### WHAT YOU SHOULD DO
Please return each line of the listing below exactly as written.
____________________
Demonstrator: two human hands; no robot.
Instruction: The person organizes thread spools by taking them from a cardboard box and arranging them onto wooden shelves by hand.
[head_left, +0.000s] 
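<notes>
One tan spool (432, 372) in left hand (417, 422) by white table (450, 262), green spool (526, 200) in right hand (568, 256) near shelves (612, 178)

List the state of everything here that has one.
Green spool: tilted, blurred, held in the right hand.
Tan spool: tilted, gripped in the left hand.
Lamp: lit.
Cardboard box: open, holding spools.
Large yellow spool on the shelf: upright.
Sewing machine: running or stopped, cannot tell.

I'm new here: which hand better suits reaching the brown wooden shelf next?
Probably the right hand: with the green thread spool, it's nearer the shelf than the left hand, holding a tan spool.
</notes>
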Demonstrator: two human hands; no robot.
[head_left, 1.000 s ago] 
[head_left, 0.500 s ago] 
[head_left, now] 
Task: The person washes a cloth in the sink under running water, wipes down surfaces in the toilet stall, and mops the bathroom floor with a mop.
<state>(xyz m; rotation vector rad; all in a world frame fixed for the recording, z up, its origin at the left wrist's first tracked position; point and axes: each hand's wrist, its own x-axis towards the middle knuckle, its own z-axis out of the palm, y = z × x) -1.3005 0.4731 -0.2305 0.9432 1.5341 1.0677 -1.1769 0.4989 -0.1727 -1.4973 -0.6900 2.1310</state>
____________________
### WRITTEN RESPONSE
Demonstrator: two human hands; no robot.
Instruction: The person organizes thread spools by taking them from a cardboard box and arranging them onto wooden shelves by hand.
[head_left, +0.000s] 
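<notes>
One tan spool (432, 372) in left hand (417, 422) by white table (450, 262), green spool (526, 200) in right hand (568, 256) near shelves (612, 178)

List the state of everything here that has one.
Green spool: tilted, blurred, held in the right hand.
Tan spool: tilted, gripped in the left hand.
Lamp: lit.
Cardboard box: open, holding spools.
Large yellow spool on the shelf: upright.
Sewing machine: running or stopped, cannot tell.

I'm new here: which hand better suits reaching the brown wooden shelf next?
Probably the right hand: with the green thread spool, it's nearer the shelf than the left hand, holding a tan spool.
</notes>
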Demonstrator: two human hands; no robot.
[head_left, 1.000 s ago] 
[head_left, 0.500 s ago] 
[head_left, now] 
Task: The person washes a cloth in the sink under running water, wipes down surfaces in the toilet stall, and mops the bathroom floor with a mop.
<state>(xyz m; rotation vector rad; all in a world frame fixed for the recording, z up, its origin at the left wrist's first tracked position; point and axes: each hand's wrist, its own x-axis towards the middle knuckle, its own z-axis out of the palm, y = z × x) -1.3005 0.4731 -0.2305 0.9432 1.5341 1.0677 -1.1769 0.4989 -0.1727 -1.4973 -0.6900 2.1310</state>

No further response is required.